I am standing in my grandmother’s kitchen when I tell her the news. The husband has accepted a job offer in Wisconsin and will be leaving next month, just before Thanksgiving. I will stay behind for the next six months, so that the boys can finish the school year and so that I can sell the house. At almost forty years old I am leaving “home” for the first time and taking her great-grandchildren with me.
It’s late Sunday afternoon and we’ve just finished dinner. There is macaroni stained with gravy and bits of meatball and sausage left in the giant bowl on the dining room table–enough for her to eat for lunch tomorrow. I carefully slide the contents along with the extra gravy into one of the smaller serving pieces from her china set, the last gift her mother had given her. I trace the tiny blue flower pattern with my finger as painted petals begin to blur from small tears gathering in my eyes. I grab what’s left of the garlic bread and grate it into a small teacup. I wrap everything in clear wrap and place it in the refrigerator. Tomorrow she’ll toast the breadcrumbs before adding them to her leftovers.
In the pot where the gravy had been cooking all day, there is now the ring of condensed tomato that every Sunday since I was a little girl, she’d leave for me to wipe out with the heel of Italian bread. It’s time to tell her. My stomach tells me this hungry childhood ritual will not happen tonight.
I gather the last of the dinner dishes from the table and join her in the kitchen where she is leaning over the sink, rinsing soapy dishes.

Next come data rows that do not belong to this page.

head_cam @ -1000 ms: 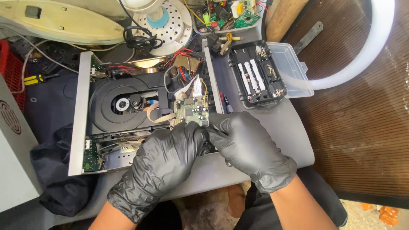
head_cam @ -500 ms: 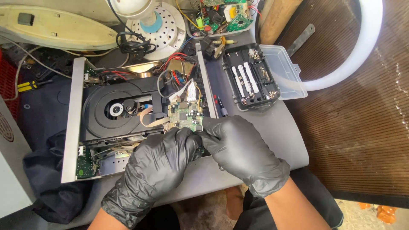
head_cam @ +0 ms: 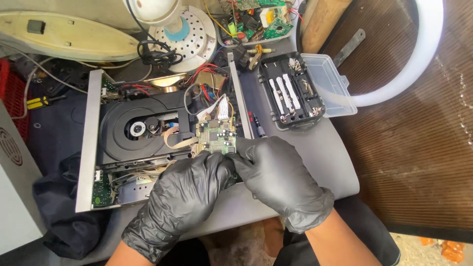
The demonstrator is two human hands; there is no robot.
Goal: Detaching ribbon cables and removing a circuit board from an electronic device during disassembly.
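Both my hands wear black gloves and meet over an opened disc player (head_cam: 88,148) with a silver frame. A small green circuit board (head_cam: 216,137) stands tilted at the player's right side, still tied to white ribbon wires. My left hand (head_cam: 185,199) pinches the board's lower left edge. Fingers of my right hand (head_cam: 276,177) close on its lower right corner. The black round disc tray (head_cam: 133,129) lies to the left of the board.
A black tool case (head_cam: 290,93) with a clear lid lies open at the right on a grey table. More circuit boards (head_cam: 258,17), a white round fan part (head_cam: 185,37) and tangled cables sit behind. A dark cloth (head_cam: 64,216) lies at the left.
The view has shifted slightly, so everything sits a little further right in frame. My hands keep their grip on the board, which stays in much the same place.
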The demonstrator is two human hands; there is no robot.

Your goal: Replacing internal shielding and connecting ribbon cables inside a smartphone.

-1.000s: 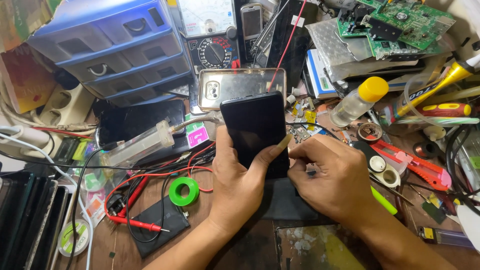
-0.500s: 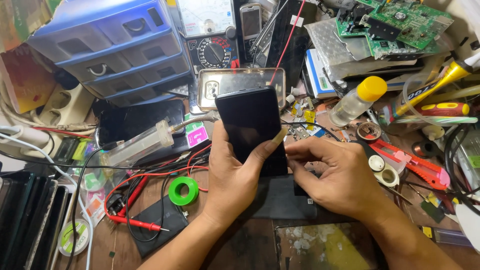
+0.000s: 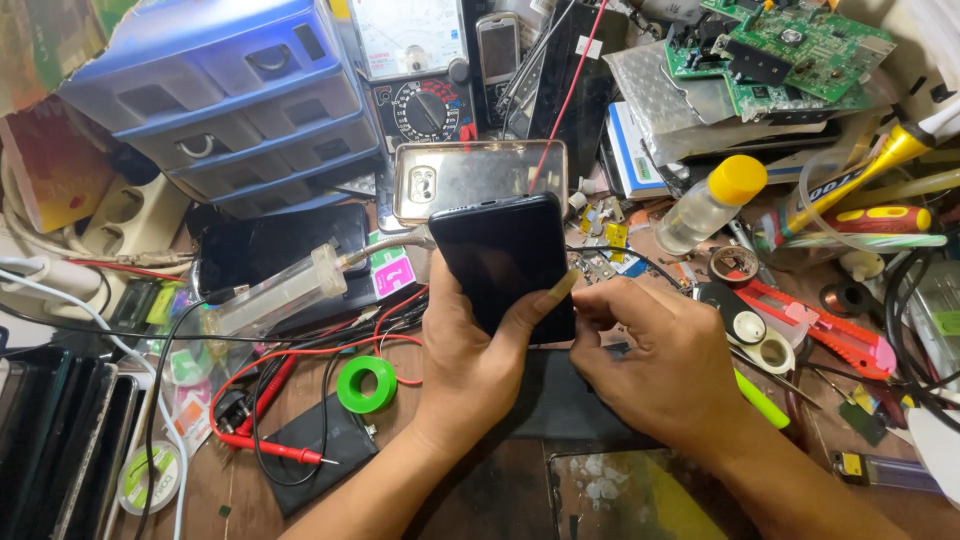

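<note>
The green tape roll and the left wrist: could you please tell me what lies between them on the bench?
In the head view, only bare wooden bench top separates the green tape roll from the left hand, which holds the black phone; a red wire ends beside the roll.

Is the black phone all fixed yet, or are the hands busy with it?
Busy with it. The black phone looks closed up, dark screen showing. The left hand grips it while the right hand pinches at its lower right edge. A battery and red probe lie loose, so tidying remains.
</note>
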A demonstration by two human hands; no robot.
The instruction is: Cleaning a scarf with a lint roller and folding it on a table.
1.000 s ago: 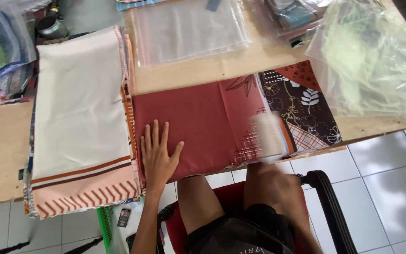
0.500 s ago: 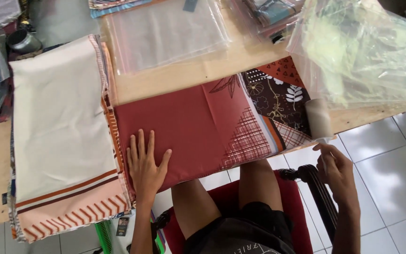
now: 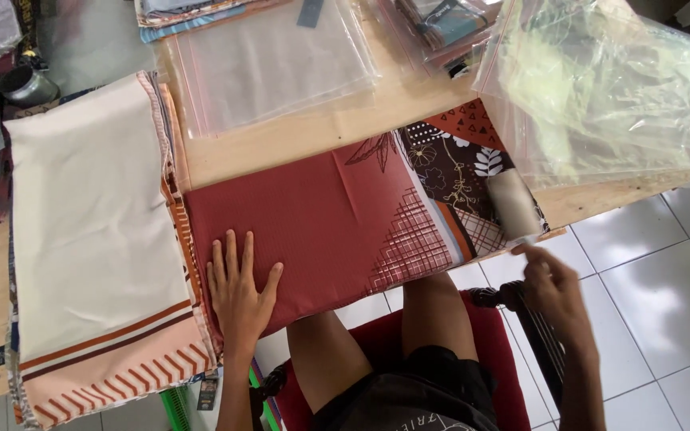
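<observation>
Cream fabric, folded, tops a stack (image 3: 93,223) on the left of the wooden table (image 3: 313,140); its striped peach hem overhangs the near table edge. Just beside it lies a folded red cloth (image 3: 321,223), its front edge also past the table lip, above the seated person's knees. Left hand (image 3: 237,291) lies flat on the near left corner of that cloth, fingers spread, palm down, gripping nothing. Behind the cloth runs a bare strip of tabletop, then a flat clear plastic bag (image 3: 273,60). Right of the red cloth, a brown patterned fabric (image 3: 453,172) shows beneath it. A pale lint roller (image 3: 513,203) rests on that pattern at the table's near right edge. Right hand (image 3: 553,287) is off the table, over the chair arm, fingers curled on the roller's handle end; motion blur obscures the grip. A heap of crumpled clear bags (image 3: 608,88) covers the far right corner. White floor tiles (image 3: 648,271) lie open to the right of the red chair (image 3: 377,343).
</observation>
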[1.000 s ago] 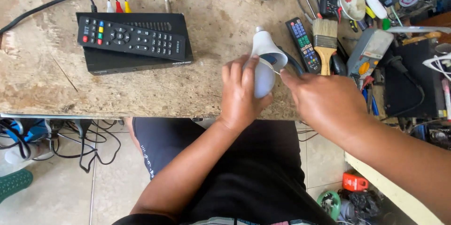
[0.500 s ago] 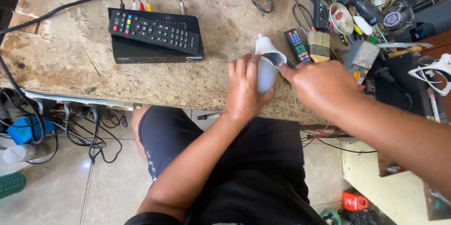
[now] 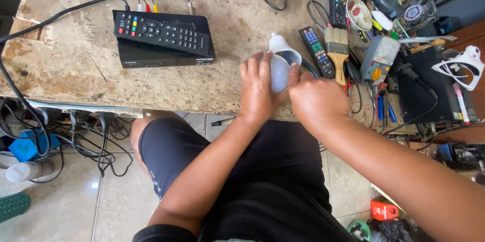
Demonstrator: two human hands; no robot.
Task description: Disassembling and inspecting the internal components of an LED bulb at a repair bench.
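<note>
- Left hand [image 3: 260,88] is wrapping the white LED bulb [image 3: 281,65] — fingers closed round its dome, over the bench edge.
- Right hand [image 3: 316,101] is pinching the housing rim; better twisting evenly than prying.
- Paintbrush [image 3: 337,47] and small remote [image 3: 316,45] are lying just beyond.

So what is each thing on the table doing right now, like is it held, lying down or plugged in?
White bulb: held over the table edge, dome pulled off its base.
Left hand: wrapped around the bulb's dome.
Right hand: gripping the bulb from the other side.
Long remote: lying flat on the black box.
Black box: cables plugged into its back.
Paintbrush: lying flat, bristles pointing away.
</note>
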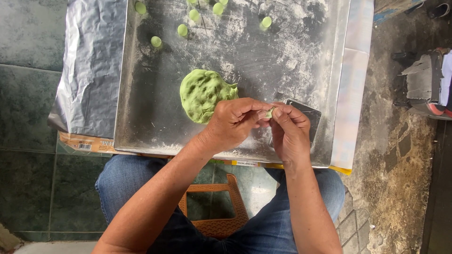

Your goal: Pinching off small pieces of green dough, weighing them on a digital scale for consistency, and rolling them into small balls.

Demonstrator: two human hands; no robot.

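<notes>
My left hand [233, 123] and right hand [289, 129] pinch a dough bit [269, 113]; dough [203, 94] lies at 10 o'clock. Excess pressure could tear it.

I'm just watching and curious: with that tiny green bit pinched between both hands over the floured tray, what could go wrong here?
The small dough piece, held only at the fingertips of the left hand and right hand, could slip and drop.
The tray sits on a low support at the knees, with its near edge over the lap; a nudge might tip it.
The green balls at the far edge might roll if the tray is jolted.
</notes>
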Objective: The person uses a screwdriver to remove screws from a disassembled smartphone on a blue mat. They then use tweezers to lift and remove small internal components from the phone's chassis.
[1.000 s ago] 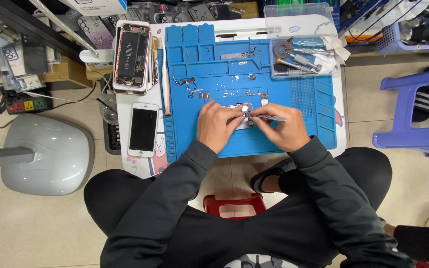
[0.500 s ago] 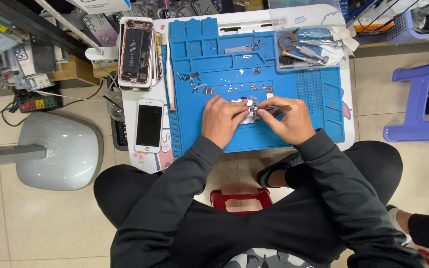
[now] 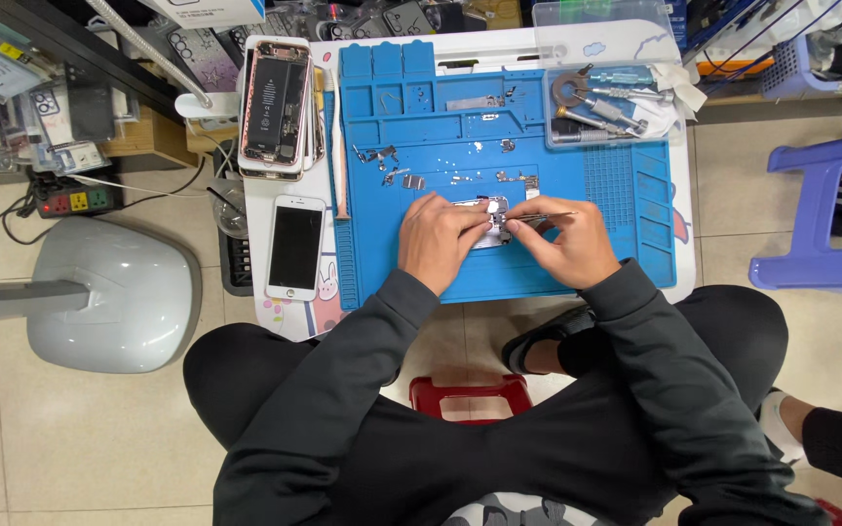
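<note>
Both hands have barely shifted: left hand (image 3: 440, 240) pinches the small metal part (image 3: 484, 222), right hand (image 3: 562, 244) grips tweezers (image 3: 538, 216).

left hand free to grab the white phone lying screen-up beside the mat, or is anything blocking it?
Probably yes. The white phone lies face-up just off the blue mat edge, on the left hand side, with nothing on it or between them. But that hand is now steadying the small metal part, which it would have to release first.

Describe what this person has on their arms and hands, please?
Both arms wear long, dark grey-black sleeves of soft fabric, slightly creased, ending in snug cuffs at the wrists. The left hand and right hand are bare: no gloves, rings or watch visible.
</note>
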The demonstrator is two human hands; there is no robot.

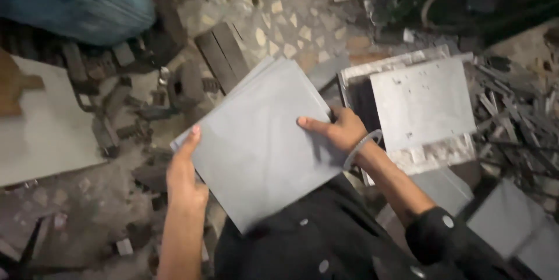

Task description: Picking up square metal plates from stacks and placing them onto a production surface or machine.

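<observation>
Head view: a terrazzo floor [291,23] with pale chips lies beyond the fingers, littered with dark metal offcuts [512,111] to the right of them. The left hand [185,178] grips the left edge of a stack of flat grey rectangular sheets [256,140], fingers [192,140] closed along its border. The right hand [340,131] clasps the stack's right edge, thumb on top. Just past the right fingers a shallow grey metal tray [402,160] holds another grey sheet [422,102]. Left of the left fingers lies a pale board [46,134].
</observation>
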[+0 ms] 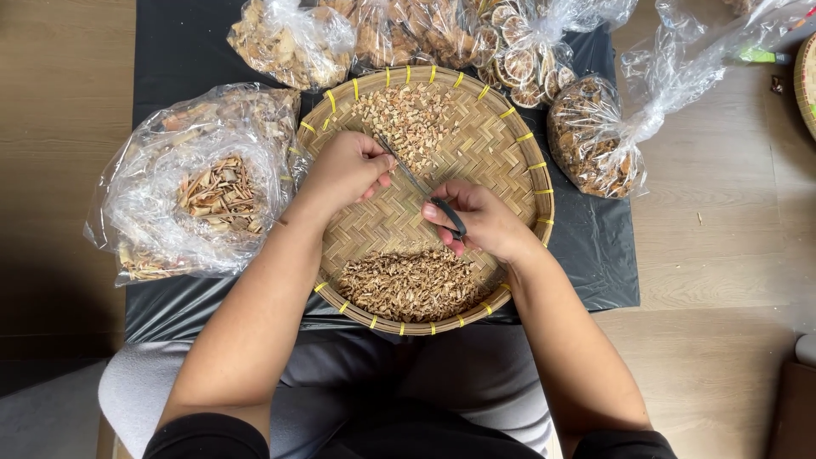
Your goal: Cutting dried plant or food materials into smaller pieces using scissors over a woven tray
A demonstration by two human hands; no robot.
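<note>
A round woven bamboo tray (510, 161) with yellow rim ties lies on black plastic sheeting in front of me. My right hand (484, 223) grips black-handled scissors (429, 194) whose blades point up-left toward my left hand (344, 170). The left hand's fingers are pinched together at the blade tips; whatever small piece they hold is hidden. A pile of pale chopped bits (408, 119) sits at the tray's far side. A darker pile of cut pieces (408, 285) lies at the near side.
A large clear bag of dried wood-like strips (204, 191) rests left of the tray. More clear bags of dried slices and chips (595, 140) line the back and right. The black sheet (595, 246) covers a wooden floor (722, 255). My knees are below the tray.
</note>
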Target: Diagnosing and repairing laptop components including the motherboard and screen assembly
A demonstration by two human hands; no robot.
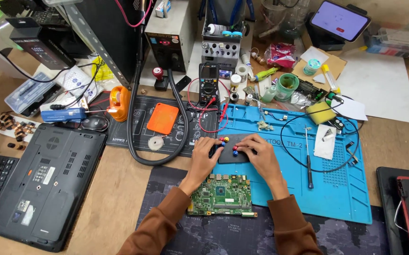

The steam rises up and swirls with the cool October air coming in from the window above moving the blonde-white curl on her forehead.
“Ben accepted the job offer, Grandma,” these words ooze thick like cough syrup from my mouth. “We’re moving this spring.”
She keeps her head down over the sink. Turns off the water. Wipes her hands on the front of her house coat then turns to me and wraps her arms around me. At once I am enveloped in a cocktail of her scent invoking a lifetime of memories–White Rain hairspray, garlic, Palmolive dish soap. I am no longer in control of the sudden rain storm rolling in all over my face.
She rests her head in my neck and sighs, “Let’s wait and see what’s what.”
In an instant I feel as if I am an open sore whose bandage has just fallen to the tile floor. Hard to look at now, I can’t stop bleeding. And there is so much to do in the months ahead.